About this exercise: Repeat, exactly as written, the line with "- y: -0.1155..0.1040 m" and every line that follows it in the material below, ending with the last.
(Available data begins)
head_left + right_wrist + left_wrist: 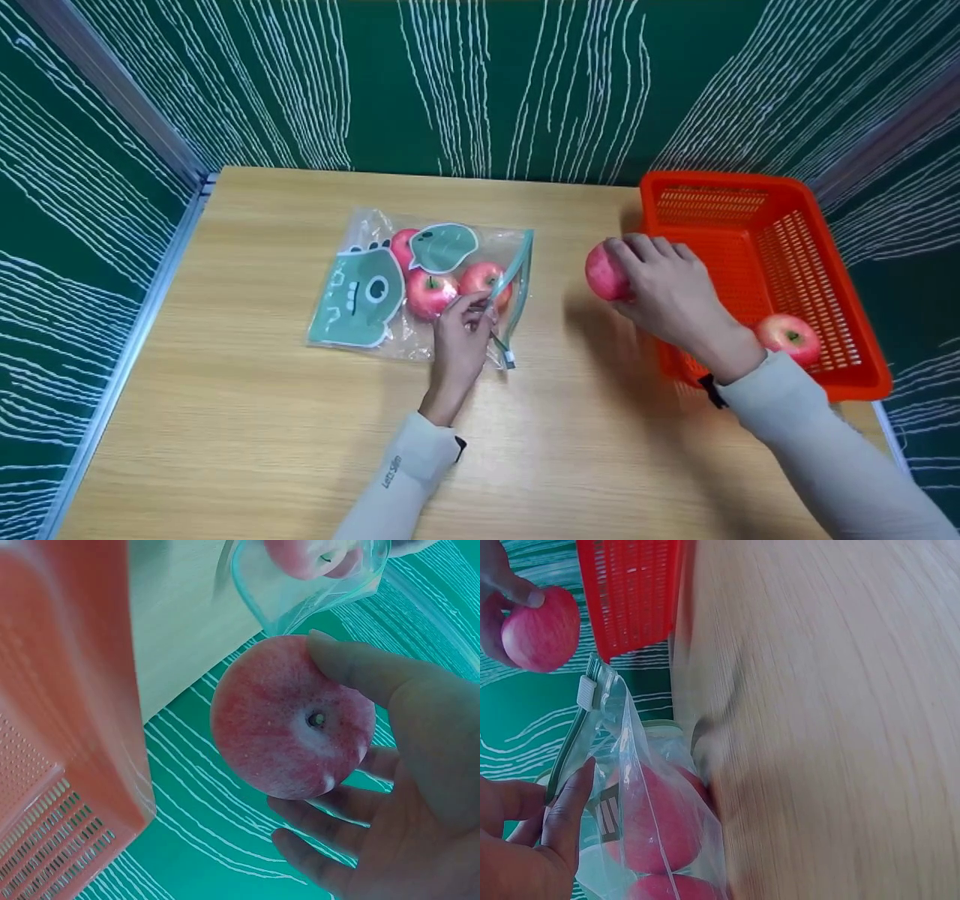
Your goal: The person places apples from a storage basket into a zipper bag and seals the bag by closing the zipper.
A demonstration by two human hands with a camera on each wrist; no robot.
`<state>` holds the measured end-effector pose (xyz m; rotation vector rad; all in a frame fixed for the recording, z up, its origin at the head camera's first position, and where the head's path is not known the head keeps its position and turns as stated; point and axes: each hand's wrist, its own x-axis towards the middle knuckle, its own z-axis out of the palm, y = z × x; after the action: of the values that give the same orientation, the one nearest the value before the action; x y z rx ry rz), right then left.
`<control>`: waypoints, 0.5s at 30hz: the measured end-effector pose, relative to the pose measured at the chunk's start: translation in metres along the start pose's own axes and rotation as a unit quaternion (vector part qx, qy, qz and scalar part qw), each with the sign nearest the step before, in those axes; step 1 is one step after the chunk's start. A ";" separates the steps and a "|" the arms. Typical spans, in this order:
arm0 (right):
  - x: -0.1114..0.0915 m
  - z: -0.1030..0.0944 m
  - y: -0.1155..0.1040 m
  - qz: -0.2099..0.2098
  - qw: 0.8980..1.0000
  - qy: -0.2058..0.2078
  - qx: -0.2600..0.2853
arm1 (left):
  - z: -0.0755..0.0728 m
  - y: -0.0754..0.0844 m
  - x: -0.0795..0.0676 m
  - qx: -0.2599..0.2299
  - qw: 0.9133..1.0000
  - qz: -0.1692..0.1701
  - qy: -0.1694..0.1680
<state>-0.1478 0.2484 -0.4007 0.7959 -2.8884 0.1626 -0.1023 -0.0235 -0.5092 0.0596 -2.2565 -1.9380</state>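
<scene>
My right hand (664,289) grips a red apple (606,271) above the table, between the bag and the basket. In the right wrist view the thumb lies over this apple (289,720) and the fingers curl beneath it. My left hand (463,341) pinches the edge of a clear zip bag (409,337) near its green slider strip. The bag lies on the table with its mouth parted toward the right, and a green cartoon dinosaur is printed on it. Several red apples (431,292) are inside, partly covered by the print.
An orange-red plastic basket (739,180) with slotted walls stands at the table's right side. Another apple (787,337) sits in it, near my right wrist. Green panels with white wavy lines (375,90) close off the back and sides of the wooden table (262,435).
</scene>
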 end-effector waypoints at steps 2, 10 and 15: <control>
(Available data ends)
Task result:
  - y: -0.1155..0.1040 m
  - qz: -0.2099..0.2098
  - qw: 0.8980..1.0000
  - qy: -0.2058..0.2078
  - qx: -0.2600..0.2853
arm1 (left):
  - z: -0.0755..0.0728 m
  - y: -0.0754..0.0844 m
  - x: -0.0795..0.0676 m
  - qx: -0.2599..0.2299
  - qw: 0.9133..1.0000
  - qz: -0.1692..0.1701
  - qy: -0.1694..0.1680
<state>-0.1478 0.2484 -0.4007 0.7959 -2.8884 0.1626 -0.1023 -0.0235 -0.5092 0.0596 -2.2565 -1.9380</state>
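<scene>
My right hand (664,289) grips a red apple (606,271) above the table, between the bag and the basket. In the right wrist view the thumb lies over this apple (289,720) and the fingers curl beneath it. My left hand (463,341) pinches the edge of a clear zip bag (409,337) near its green slider strip. The bag lies on the table with its mouth parted toward the right, and a green cartoon dinosaur is printed on it. Several red apples (431,292) are inside, partly covered by the print.
An orange-red plastic basket (739,180) with slotted walls stands at the table's right side. Another apple (787,337) sits in it, near my right wrist. Green panels with white wavy lines (375,90) close off the back and sides of the wooden table (262,435).
</scene>
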 end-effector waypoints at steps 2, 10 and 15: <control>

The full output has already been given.